■ **What you have to do**
The stretch wanted below opens at the line containing "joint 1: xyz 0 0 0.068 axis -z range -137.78" and closes at the line containing "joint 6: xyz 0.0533". Please return it exactly, with no other lines.

■ **Stored data**
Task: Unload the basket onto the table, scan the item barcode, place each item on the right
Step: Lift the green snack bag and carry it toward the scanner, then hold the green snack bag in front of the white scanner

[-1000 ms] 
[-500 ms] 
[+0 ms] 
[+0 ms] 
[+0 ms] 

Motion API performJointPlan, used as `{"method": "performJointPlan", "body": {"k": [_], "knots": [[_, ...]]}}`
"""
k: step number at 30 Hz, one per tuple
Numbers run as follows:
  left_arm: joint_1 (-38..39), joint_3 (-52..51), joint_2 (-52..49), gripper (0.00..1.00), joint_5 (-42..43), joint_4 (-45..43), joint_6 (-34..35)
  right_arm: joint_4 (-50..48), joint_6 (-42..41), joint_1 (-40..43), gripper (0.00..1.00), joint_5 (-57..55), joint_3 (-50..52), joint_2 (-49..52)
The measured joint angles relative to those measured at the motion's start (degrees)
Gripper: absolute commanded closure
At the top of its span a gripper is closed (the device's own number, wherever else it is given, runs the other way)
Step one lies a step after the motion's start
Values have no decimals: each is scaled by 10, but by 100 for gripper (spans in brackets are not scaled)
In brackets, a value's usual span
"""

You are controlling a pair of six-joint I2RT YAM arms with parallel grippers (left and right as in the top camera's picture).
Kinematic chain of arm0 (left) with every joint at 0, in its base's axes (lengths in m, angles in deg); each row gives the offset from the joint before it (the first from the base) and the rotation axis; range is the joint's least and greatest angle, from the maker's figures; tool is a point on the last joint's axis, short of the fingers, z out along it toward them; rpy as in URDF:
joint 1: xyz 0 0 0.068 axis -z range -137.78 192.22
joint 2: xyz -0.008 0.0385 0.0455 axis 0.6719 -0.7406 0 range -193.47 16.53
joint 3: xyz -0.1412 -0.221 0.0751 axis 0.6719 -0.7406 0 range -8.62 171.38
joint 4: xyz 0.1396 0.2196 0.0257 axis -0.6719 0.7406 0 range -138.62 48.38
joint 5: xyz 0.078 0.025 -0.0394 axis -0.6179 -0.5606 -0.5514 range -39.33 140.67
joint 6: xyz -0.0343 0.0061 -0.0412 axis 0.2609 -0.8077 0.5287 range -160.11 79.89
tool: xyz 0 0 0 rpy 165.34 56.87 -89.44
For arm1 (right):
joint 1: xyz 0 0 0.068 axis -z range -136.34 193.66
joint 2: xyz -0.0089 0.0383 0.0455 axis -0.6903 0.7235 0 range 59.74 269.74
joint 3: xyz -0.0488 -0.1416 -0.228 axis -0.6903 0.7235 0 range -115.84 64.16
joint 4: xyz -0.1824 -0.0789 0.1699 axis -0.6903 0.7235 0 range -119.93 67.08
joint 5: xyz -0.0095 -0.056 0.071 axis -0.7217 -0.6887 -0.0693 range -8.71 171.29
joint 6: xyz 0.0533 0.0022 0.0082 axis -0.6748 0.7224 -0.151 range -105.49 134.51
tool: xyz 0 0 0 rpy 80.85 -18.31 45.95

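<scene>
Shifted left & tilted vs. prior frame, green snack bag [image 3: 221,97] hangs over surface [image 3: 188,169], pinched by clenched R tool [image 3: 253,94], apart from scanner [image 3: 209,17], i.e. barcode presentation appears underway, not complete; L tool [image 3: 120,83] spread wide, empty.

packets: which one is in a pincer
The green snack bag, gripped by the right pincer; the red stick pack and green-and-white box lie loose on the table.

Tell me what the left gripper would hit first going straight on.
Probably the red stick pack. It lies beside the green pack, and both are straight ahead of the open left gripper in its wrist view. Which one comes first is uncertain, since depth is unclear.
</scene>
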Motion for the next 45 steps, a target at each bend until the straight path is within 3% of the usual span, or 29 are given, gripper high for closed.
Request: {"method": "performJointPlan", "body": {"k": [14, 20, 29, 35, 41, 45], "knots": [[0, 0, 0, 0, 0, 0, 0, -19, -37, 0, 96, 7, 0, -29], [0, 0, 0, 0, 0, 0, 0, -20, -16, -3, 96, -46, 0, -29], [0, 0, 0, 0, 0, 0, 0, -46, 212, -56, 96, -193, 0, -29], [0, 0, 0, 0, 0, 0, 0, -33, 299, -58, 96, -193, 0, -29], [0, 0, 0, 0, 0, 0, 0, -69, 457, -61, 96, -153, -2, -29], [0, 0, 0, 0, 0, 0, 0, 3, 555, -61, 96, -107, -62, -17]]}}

■ **Output below**
joint 1: xyz 0 0 0.068 axis -z range -137.78 192.22
joint 2: xyz -0.008 0.0385 0.0455 axis 0.6719 -0.7406 0 range -193.47 16.53
joint 3: xyz -0.1412 -0.221 0.0751 axis 0.6719 -0.7406 0 range -8.62 171.38
joint 4: xyz 0.1396 0.2196 0.0257 axis -0.6719 0.7406 0 range -138.62 48.38
joint 5: xyz 0.078 0.025 -0.0394 axis -0.6179 -0.5606 -0.5514 range -39.33 140.67
joint 6: xyz -0.0343 0.0061 -0.0412 axis 0.2609 -0.8077 0.5287 range -160.11 79.89
tool: xyz 0 0 0 rpy 165.34 56.87 -89.44
For arm1 (right):
joint 1: xyz 0 0 0.068 axis -z range -136.34 193.66
joint 2: xyz -0.0089 0.0383 0.0455 axis -0.6903 0.7235 0 range 59.74 269.74
joint 3: xyz -0.0488 -0.1416 -0.228 axis -0.6903 0.7235 0 range -115.84 64.16
joint 4: xyz -0.1824 -0.0789 0.1699 axis -0.6903 0.7235 0 range -119.93 67.08
joint 5: xyz -0.0095 -0.056 0.071 axis -0.7217 -0.6887 -0.0693 range -8.71 171.29
joint 6: xyz 0.0533 0.0022 0.0082 axis -0.6748 0.7224 -0.151 range -105.49 134.51

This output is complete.